The statement was made after the Baghdad government's 48-hour deadline for Turkish withdrawal expired. Al-Abadi has already spoken with NATO Secretary General Jens Stoltenberg by telephone regarding the matter, the statement added, saying that the PM "reiterated during the call that these forces are present without the knowledge and consent of the Iraqi government."
Meanwhile, Russia intends to bring up Ankara's invasion of northern Iraq at the UN Security Council on Tuesday.
“The issue will be raised at a closed-door meeting,” TASS cited a diplomatic source within the organization as saying.
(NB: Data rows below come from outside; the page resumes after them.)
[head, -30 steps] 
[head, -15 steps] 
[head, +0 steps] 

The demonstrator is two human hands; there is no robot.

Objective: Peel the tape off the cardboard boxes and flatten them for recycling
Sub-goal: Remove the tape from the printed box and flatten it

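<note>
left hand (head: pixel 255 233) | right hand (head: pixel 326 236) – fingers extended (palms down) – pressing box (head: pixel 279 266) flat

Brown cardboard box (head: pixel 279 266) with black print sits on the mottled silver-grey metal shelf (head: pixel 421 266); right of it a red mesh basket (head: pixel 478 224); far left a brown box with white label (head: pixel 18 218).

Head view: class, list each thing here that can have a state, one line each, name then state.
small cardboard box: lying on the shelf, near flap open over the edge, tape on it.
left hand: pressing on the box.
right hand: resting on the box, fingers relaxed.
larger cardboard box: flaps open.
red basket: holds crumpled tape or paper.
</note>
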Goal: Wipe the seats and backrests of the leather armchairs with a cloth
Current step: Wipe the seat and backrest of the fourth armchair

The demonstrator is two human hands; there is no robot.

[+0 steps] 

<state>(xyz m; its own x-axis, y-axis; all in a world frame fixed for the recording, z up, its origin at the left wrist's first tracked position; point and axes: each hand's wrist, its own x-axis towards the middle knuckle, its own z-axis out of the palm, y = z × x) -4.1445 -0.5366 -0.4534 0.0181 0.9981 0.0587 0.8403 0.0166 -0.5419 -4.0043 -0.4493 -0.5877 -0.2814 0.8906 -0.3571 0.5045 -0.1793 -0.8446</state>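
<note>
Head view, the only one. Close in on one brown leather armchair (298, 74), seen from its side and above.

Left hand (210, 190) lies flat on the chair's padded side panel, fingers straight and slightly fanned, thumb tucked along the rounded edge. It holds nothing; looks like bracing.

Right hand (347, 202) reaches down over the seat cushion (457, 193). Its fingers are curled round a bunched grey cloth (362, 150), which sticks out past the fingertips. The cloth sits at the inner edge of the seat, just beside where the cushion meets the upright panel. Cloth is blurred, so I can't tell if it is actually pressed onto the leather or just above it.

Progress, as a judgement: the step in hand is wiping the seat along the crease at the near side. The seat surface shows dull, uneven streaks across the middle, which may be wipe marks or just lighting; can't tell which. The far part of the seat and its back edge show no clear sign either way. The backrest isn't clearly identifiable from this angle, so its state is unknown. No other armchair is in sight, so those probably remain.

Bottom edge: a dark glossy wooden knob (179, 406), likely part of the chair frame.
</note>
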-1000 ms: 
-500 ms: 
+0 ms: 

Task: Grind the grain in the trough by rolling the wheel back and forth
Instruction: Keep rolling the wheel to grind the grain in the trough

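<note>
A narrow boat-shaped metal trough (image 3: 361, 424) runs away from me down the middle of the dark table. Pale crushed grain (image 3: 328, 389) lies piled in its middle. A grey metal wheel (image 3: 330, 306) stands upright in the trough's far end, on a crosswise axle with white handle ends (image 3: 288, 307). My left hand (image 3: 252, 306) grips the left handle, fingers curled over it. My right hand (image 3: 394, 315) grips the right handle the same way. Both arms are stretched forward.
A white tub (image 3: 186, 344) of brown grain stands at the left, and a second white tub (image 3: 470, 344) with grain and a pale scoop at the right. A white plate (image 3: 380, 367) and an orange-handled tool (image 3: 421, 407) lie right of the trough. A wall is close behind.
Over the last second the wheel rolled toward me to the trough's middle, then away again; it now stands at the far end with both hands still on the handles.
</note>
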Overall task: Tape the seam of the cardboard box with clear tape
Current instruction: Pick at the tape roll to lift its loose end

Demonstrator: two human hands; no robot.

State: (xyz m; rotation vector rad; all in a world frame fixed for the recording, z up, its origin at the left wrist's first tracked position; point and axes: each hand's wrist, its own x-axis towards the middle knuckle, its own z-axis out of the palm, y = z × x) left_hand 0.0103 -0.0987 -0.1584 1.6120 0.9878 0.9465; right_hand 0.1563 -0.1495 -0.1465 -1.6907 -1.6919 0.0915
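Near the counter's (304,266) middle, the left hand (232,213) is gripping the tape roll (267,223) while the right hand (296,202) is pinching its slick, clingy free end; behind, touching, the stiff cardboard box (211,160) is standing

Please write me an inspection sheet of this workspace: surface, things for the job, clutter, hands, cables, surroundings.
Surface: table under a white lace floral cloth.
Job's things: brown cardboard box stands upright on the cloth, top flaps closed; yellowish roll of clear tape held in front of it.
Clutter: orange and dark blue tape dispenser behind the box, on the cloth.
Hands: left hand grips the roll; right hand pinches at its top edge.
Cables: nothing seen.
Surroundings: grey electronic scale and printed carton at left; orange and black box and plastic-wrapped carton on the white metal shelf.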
The source also dismissed earlier reports that Moscow was going to call a separate UNSC meeting.
The Russian Foreign Ministry has expressed grave concern over reports of the US-led coalition’s missile airstrike on the Syrian Army base near Ayyash in the Deir ez-Zor province, which killed three Syrian soldiers, as well as an airstrike in Al-Hasakah Governorate that resulted in multiple civilian casualties.
“Generally, these facts serve proof that the situation on the frontline with Islamic State is heating up,” the Foreign Ministry’s Information and Press Department acknowledged.
“An additional and extremely dangerous factor promoting international tensions is the unlawful presence of the Turkish armed forces on Iraqi territory near the city of Mosul, which arrived there without a request and approval of the legitimate government of Iraq,” the Russian Foreign Ministry said in a statement.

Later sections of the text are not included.